**Task to carry out**
Reproduce exactly, and solely, the lines running from the top of the data below through the line with "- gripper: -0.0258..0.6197", both inclusive. Omit pictures.

**Information shown**
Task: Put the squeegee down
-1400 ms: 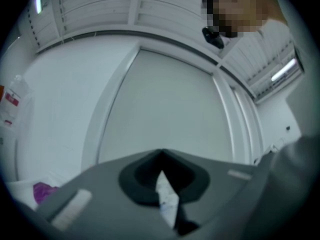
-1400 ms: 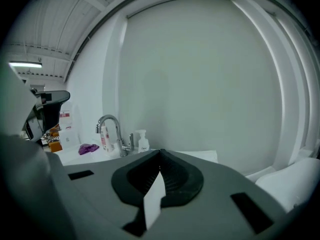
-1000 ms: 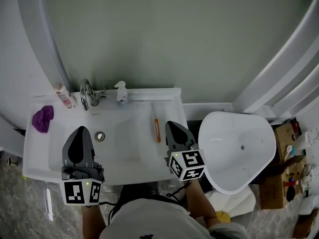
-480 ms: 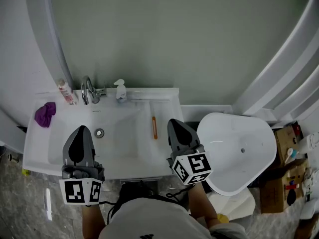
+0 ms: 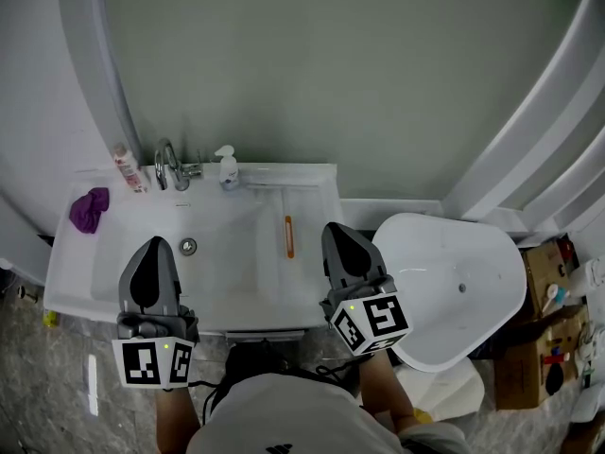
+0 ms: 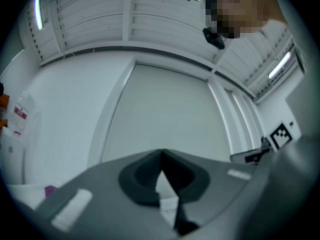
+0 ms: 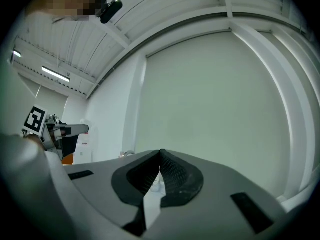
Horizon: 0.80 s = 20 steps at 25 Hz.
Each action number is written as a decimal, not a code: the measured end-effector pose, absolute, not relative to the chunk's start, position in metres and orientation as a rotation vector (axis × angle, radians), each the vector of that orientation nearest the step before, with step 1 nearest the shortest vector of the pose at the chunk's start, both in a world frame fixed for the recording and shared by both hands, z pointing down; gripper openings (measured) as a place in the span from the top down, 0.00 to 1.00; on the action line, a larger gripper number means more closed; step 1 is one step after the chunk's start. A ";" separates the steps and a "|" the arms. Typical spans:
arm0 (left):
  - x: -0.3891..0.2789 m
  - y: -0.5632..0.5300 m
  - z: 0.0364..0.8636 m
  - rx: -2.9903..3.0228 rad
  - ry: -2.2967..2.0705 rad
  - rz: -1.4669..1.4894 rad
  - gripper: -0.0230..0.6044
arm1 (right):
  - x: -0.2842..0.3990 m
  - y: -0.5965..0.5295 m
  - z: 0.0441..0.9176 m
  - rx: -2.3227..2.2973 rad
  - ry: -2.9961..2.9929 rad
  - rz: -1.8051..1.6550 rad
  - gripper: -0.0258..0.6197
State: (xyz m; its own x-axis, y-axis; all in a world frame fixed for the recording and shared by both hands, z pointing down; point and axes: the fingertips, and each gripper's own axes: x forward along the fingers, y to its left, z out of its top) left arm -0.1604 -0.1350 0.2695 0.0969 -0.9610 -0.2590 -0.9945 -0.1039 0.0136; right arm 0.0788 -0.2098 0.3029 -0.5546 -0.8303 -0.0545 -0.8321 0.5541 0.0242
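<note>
**Squeegee down, both tongs empty**

The squeegee (image 5: 288, 236) lies flat on the sink (image 5: 71, 282) surface at 3 o'clock from the drain (image 5: 188, 246), its orange strip running 12 to 6. The right tongs (image 5: 334, 228) hover just beside it at its 3 o'clock, not touching, and are pressed together with nothing between. The left tongs (image 5: 155, 245) hang over the sink's near-left part, also pressed together and empty. A tap (image 5: 168, 168) and a bottle (image 5: 227, 169) stand at 12 — a purple cloth (image 5: 89, 209) lies at 9.
</note>
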 end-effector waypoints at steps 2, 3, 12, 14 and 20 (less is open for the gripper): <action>-0.157 -0.132 0.270 -2.194 1.985 0.305 0.95 | 0.082 -0.205 0.299 -1.464 2.729 0.099 0.96; -0.155 -0.130 0.270 -2.192 1.987 0.305 0.95 | 0.084 -0.203 0.297 -1.463 2.728 0.112 0.96; -0.146 -0.118 0.271 -2.178 1.996 0.311 0.95 | 0.093 -0.187 0.288 -1.450 2.720 0.167 0.96; -0.142 -0.115 0.271 -2.176 1.997 0.309 0.95 | 0.096 -0.184 0.288 -1.447 2.719 0.168 0.96; -0.137 -0.115 0.271 -2.177 1.999 0.305 0.95 | 0.100 -0.183 0.290 -1.440 2.715 0.147 0.96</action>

**Task output**
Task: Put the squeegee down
-1400 ms: 
-1400 ms: 
-1000 ms: 
-480 ms: 
+0 ms: 
+0 ms: 
+0 ms: 
Horizon: 0.80 s = 20 steps at 25 Hz.
Each action number is written as a decimal, not a code: the measured end-effector pose, absolute, not relative to the chunk's start, position in metres and orientation as a rotation vector (axis × angle, radians), each the vector of that orientation nearest the step before, with step 1 nearest the shortest vector of the pose at the chunk's start, both in a world frame fixed for the recording and shared by both hands, z pointing down; gripper openings (measured) as a place in the span from the top down, 0.00 to 1.00; on the action line, a larger gripper number means more closed; step 1 is one step after the chunk's start. A ";" separates the steps and a "|" the arms. Typical spans:
arm0 (left):
  - x: -0.3891..0.2789 m
  - y: -0.5632..0.5300 m
  - z: 0.0364..0.8636 m
  - rx: -2.9903..3.0228 rad
  - ry: -2.2967..2.0705 rad
  - rz: -1.4669..1.4894 rad
  - gripper: -0.0230..0.6044
arm1 (right):
  - x: -0.2842..0.3990 m
  - y: -0.5965..0.5295 m
  - z: 0.0441..0.9176 m
  - rx: -2.3227..2.2973 rad
  - ry: -2.9961..2.9929 rad
  - rz: -1.8051..1.6550 rad
  - gripper: -0.0258..0.6197

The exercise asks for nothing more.